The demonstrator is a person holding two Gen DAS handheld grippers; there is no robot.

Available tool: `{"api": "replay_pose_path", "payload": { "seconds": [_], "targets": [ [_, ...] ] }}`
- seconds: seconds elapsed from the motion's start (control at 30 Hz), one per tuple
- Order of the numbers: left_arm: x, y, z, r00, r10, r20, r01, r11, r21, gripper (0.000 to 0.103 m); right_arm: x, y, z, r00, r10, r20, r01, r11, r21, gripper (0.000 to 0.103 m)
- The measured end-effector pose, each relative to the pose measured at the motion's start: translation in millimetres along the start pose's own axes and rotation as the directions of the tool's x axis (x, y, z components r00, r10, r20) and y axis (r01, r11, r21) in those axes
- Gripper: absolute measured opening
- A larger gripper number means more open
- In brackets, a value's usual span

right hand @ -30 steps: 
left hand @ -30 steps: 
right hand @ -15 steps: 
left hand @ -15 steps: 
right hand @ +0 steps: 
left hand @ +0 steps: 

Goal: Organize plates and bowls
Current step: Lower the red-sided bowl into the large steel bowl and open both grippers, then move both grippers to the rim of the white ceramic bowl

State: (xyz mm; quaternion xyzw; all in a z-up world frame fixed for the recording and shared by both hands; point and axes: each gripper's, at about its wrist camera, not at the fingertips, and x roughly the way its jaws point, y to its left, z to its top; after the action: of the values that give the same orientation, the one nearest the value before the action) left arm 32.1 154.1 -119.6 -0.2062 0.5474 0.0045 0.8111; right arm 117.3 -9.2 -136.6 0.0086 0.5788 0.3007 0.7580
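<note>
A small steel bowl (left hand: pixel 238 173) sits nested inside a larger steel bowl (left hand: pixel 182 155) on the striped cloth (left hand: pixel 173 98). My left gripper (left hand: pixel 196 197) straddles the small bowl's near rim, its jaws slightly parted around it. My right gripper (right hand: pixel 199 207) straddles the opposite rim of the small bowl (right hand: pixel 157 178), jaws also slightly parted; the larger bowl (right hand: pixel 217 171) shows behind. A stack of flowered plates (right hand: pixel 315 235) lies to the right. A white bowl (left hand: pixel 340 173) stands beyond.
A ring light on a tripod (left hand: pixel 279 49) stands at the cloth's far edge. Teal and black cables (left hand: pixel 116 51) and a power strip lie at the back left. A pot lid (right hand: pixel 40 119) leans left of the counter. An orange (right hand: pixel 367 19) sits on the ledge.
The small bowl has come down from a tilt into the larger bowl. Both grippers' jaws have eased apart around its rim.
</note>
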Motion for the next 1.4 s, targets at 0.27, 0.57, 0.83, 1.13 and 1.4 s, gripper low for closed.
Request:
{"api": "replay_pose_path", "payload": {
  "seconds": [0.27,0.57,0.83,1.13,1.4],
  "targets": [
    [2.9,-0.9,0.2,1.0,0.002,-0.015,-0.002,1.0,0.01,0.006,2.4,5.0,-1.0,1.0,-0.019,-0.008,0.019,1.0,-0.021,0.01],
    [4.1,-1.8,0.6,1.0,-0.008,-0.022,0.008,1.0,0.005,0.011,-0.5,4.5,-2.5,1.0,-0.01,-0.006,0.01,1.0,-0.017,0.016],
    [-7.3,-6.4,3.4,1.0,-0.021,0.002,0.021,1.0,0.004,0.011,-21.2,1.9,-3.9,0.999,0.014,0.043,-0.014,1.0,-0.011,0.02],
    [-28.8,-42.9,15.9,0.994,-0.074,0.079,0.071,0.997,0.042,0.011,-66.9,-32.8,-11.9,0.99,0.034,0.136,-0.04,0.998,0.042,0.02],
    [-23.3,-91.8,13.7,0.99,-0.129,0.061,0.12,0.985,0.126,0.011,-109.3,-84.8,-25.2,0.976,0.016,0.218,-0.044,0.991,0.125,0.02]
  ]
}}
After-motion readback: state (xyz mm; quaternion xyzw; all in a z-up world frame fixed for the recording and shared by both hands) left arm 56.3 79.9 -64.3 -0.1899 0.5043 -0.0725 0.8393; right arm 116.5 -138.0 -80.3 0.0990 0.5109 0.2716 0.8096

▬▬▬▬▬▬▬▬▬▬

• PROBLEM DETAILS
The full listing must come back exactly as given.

• RESULT FOR THIS TASK
The demonstrator is a person holding two Gen DAS handheld grippers; there is no robot.

Available tool: `{"api": "replay_pose_path", "payload": { "seconds": [_], "targets": [ [_, ...] ] }}`
- seconds: seconds elapsed from the motion's start (control at 30 Hz), one per tuple
- Order of the numbers: left_arm: x, y, z, r00, r10, r20, r01, r11, r21, gripper (0.000 to 0.103 m); right_arm: x, y, z, r00, r10, r20, r01, r11, r21, gripper (0.000 to 0.103 m)
- The measured end-effector pose, each relative to the pose measured at the motion's start: translation in millimetres along the start pose's own axes and rotation as the directions of the tool's x axis (x, y, z components r00, r10, r20) and y axis (r01, r11, r21) in those axes
- Gripper: absolute measured opening
- A larger gripper number means more open
- In brackets, a value's usual span

right hand @ -30 steps: 
left hand @ -30 steps: 
right hand @ -15 steps: 
left hand @ -15 steps: 
right hand @ +0 steps: 
left hand @ +0 steps: 

Goal: Organize plates and bowls
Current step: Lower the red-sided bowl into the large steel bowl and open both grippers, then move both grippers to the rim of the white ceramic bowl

State: (xyz mm; quaternion xyzw; all in a z-up world frame fixed for the recording and shared by both hands; point and axes: each gripper's, at about its wrist camera, not at the fingertips, and x roughly the way its jaws point, y to its left, z to its top; after the action: of the values that give the same orientation, the one nearest the value before the action) left arm 32.1 154.1 -119.6 -0.2062 0.5474 0.0045 0.8111; right arm 117.3 -9.2 -136.6 0.0086 0.5788 0.3007 0.7580
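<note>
A small steel bowl (left hand: pixel 238 173) sits nested inside a larger steel bowl (left hand: pixel 182 155) on the striped cloth (left hand: pixel 173 98). My left gripper (left hand: pixel 196 197) straddles the small bowl's near rim, its jaws slightly parted around it. My right gripper (right hand: pixel 199 207) straddles the opposite rim of the small bowl (right hand: pixel 157 178), jaws also slightly parted; the larger bowl (right hand: pixel 217 171) shows behind. A stack of flowered plates (right hand: pixel 315 235) lies to the right. A white bowl (left hand: pixel 340 173) stands beyond.
A ring light on a tripod (left hand: pixel 279 49) stands at the cloth's far edge. Teal and black cables (left hand: pixel 116 51) and a power strip lie at the back left. A pot lid (right hand: pixel 40 119) leans left of the counter. An orange (right hand: pixel 367 19) sits on the ledge.
The small bowl has come down from a tilt into the larger bowl. Both grippers' jaws have eased apart around its rim.
</note>
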Motion for the next 1.4 s, targets at 0.27, 0.57, 0.83, 1.13 and 1.4 s, gripper low for closed.
Request:
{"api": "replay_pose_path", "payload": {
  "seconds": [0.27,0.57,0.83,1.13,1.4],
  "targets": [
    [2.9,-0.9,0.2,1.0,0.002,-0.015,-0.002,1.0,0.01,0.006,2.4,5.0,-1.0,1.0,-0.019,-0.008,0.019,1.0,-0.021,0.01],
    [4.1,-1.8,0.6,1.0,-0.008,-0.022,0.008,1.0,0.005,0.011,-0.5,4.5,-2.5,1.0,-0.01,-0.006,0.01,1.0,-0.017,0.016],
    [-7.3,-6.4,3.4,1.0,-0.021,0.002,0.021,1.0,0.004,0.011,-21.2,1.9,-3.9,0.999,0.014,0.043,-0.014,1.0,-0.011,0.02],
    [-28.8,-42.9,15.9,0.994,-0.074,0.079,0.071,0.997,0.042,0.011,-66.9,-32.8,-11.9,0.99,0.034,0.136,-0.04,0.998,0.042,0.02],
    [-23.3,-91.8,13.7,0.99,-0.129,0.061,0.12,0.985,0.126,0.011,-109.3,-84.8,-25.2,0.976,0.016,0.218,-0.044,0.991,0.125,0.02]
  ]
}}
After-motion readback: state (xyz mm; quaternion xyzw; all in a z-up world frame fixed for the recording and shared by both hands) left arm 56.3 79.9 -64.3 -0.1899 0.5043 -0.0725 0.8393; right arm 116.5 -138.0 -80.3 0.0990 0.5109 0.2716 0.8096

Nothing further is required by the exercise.